VIII Edición

Curso 2011 - 2012

Alejandro Quintana

Corazón de roble

Mª de los Reyes del Junco Pérez, 17 años

                 Colegio Entreolivos (Sevilla)  

-A Manolo lo han matado en Lavapiés. Luego vendrán a por vosotros. Salid por piernas antes de que sea tarde.

Las palabras del joven sonaron escuetas. Y así se fue, corriendo, como un criminal, como un repartidor de desgracias, como la misma Muerte con su guadaña y su capa.

La guerra no es fácil, y mucho menos cuando los bandos tienen la misma sangre. Diferentes ideologías inundaban zonas comunes y era lógico que surgieran conflictos. Así fue que terminaron matando a Manolito... ¡Ah, Manolito!
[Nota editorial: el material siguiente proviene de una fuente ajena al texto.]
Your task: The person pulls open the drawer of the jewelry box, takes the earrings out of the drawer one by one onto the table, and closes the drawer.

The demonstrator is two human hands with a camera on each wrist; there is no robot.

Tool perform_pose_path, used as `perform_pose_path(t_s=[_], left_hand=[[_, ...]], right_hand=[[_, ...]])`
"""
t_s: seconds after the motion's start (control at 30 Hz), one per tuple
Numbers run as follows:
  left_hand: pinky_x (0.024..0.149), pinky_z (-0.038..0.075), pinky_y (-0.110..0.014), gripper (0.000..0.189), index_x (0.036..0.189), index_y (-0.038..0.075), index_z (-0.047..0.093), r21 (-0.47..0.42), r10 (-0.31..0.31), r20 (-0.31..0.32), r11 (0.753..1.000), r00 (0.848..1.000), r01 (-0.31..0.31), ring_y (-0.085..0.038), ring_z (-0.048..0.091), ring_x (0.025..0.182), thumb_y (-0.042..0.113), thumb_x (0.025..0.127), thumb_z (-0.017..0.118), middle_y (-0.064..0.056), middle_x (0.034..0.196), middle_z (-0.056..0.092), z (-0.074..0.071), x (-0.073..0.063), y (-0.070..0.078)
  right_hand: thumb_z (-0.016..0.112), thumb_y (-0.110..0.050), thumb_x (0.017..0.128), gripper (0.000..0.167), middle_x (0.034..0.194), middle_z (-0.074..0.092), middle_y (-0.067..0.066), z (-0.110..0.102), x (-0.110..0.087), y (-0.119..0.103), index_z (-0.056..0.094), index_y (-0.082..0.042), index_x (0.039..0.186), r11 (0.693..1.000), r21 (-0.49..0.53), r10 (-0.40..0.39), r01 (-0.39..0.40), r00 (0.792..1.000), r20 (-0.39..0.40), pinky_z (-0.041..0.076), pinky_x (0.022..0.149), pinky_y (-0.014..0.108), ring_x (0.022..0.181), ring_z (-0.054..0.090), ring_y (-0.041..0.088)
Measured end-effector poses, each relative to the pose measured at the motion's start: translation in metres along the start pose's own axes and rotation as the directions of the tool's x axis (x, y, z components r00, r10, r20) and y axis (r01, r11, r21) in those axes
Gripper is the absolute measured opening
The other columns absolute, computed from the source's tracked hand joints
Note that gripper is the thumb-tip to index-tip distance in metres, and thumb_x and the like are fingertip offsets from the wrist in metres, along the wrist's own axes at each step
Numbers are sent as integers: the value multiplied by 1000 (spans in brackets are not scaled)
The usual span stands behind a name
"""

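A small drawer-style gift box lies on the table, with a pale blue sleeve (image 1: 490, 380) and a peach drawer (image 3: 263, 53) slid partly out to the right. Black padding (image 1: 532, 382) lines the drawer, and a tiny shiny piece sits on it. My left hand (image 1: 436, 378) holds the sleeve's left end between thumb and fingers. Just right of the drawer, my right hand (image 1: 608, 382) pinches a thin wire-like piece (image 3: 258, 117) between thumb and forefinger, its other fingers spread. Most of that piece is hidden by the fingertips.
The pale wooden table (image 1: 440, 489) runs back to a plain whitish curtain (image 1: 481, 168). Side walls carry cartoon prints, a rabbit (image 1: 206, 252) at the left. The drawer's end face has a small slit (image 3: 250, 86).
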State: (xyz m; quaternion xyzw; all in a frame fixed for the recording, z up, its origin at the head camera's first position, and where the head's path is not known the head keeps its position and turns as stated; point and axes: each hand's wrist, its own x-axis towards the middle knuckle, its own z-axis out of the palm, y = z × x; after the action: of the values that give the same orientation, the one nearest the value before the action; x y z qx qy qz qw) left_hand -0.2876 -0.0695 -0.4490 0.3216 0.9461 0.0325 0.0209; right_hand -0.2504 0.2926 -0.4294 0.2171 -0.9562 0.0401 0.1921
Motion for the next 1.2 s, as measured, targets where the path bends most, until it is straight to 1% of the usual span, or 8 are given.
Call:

Que por su debilidad de carácter o su falta de criterio lo arrastraron a creer y defender panfletos poco recomendables. ¡Pobre Manolito! El de los hombros caídos y los ojos trémulos, Manolo...

Las palabras del joven parecieron aterrizar sobre los paños de croché de los sillones. Allí se quedaron, esperando. Robledo nunca volvió a mirar esos paños del mismo modo. Muchos hijos morían, muchas madres viudas sin recursos se quedaban solas, sin fuerza siquiera para masticar gorgojos.

Pero por algo se llamaba Robledo.

La pequeña Elsa se tapó la cara con las manos y lloró como nunca antes (y eso que, en los últimos tiempos, lo hacía a menudo). Soledad, la mayor, rompió en quedos sollozos, plantó las rodillas en el suelo y se abrazó a las piernas de Robledo, cuya expresión era insondable.

-El maldito bastardo de vuestro hermano, además de morirse, nos ha metido en un problema.-Su voz era serena y clara.- Meted tres mudas de ropa en las carteras del colegio y algún recuerdo que no ocupe. No creo que volvamos a este lugar. Si lo hacemos, nada estará igual. Tenéis cinco minutos. Si se pasan los cinco minutos y seguís ahí, llorando, os parto los dientes.

Consultó su reloj de muñeca en un gesto frío y desapasionado. Las niñas se clavaban las uñas en los brazos para no llorar. Había logrado un silencio sepulcral.

Soledad y Elsita se levantaron. Sumisas, se dirigieron al dormitorio y empezaron la tarea que su madre les había asignado. Mientras tanto, Robledo fue a la cocina, se subió a un taburete y alcanzó un tarro con algunas lentejas podridas. Lo lanzó al suelo y las legumbres se dispararon hacia todos los rincones de la cocina.

-¡Tranquilas, niñas, soy yo!

Hizo lo mismo con el de los garbanzos.

-¿Dónde estará el maldito dinero?...- masculló entre dientes, casi rabiosa.

Tiró el tarro de alubias y entre la arcilla rota y las semillas vislumbró un precioso fajo de billetes.

Se dirigió a la salita. Allí estaban sus dos hijas, con las carteras del colegio y un cesto de mimbre con ropa para ella, algo de pan duro y patatas viejas. Añadió al cesto los paños de croché, para no olvidar nunca el hogar ni la muerte de su hijo.

Horas más tarde se encontraban en un apestoso camión de chatarra cuyo conductor les había cobrado una fortuna por conducirlas a Cádiz, donde Robledo aún tenía familia. Podía oler la noche a través de los resquicios de la vagoneta. Allí, entre la oscuridad, se sintió más pequeña que nunca. Pensó en su pobre Manolito, el hombre de la familia desde que muiró Manolo padre, su marido. Pensó en sus hombros caídos y sus ojos trémulos, olvidados en cualquier depósito: otro cadáver sin identificación.

Entonces dejó de ser Robledo y se permitió unas horas de llanto y dolor.